Exercise prompt:
What lines of the data below hold the string "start"? Copy each one out.

Given data:
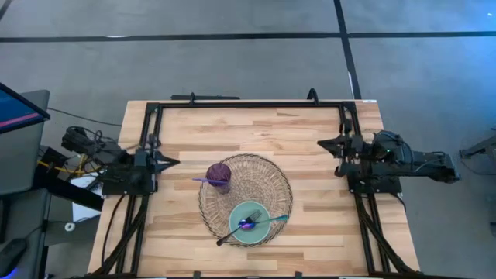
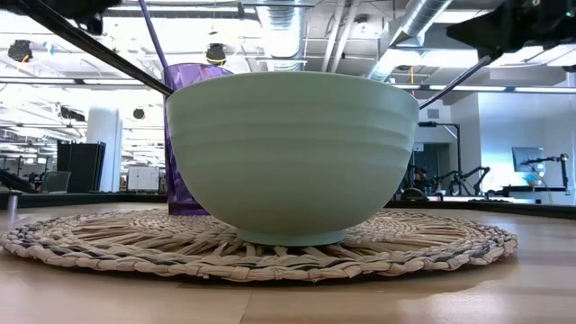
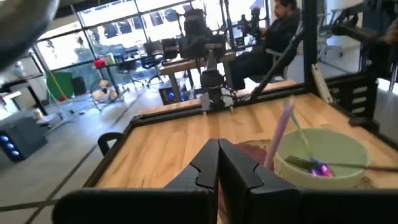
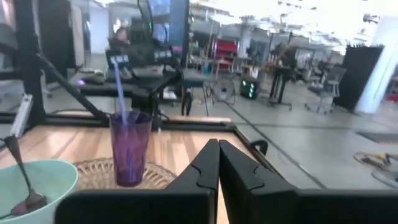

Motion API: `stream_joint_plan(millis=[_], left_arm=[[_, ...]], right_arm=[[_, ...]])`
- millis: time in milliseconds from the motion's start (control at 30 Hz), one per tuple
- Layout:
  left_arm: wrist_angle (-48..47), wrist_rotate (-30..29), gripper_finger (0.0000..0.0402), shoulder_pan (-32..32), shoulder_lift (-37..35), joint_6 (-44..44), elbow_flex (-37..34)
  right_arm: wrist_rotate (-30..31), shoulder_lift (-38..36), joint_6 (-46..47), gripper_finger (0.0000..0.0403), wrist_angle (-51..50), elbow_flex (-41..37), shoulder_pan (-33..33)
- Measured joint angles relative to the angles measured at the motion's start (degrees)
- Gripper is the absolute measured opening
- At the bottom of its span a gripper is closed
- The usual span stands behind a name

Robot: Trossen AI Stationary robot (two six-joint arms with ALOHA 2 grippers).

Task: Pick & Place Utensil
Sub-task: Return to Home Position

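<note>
A pale green bowl stands on a round woven mat near the table's near edge. In the bowl lie a dark spoon with a purple end and a teal utensil, their handles over the rim. A purple cup stands on the mat's left part with a purple utensil in it. My left gripper waits shut at the table's left edge, my right gripper shut at the right edge. Neither touches anything.
A black frame runs along the table's far, left and right edges. Bare wood lies between the mat and the far edge and on both sides of it. A person sits at a desk beyond the table in the left wrist view.
</note>
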Motion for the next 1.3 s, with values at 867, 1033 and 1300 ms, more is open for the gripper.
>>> stream_joint_plan(millis=[867,1033,1300], left_arm=[[22.6,14.4,0.0009,14.0,-0.2,4.2,-17.8],[22.9,18.8,0.0006,21.5,-0.2,-0.6,-20.4],[22.5,23.4,0.001,30.6,-0.2,-5.0,-21.2]], right_arm=[[-3.1,-9.6,-9.7,0.0002,5.0,-7.6,-3.6],[-3.1,-9.6,-9.9,0.0002,5.0,-7.6,-5.4],[-3.1,-9.6,-11.0,0.0002,6.5,-7.6,-7.2]])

Response to the task:
- millis: time in milliseconds from the motion's start (control at 30 Hz), one per tuple
- Measured joint angles relative to the angles measured at the motion's start (degrees)

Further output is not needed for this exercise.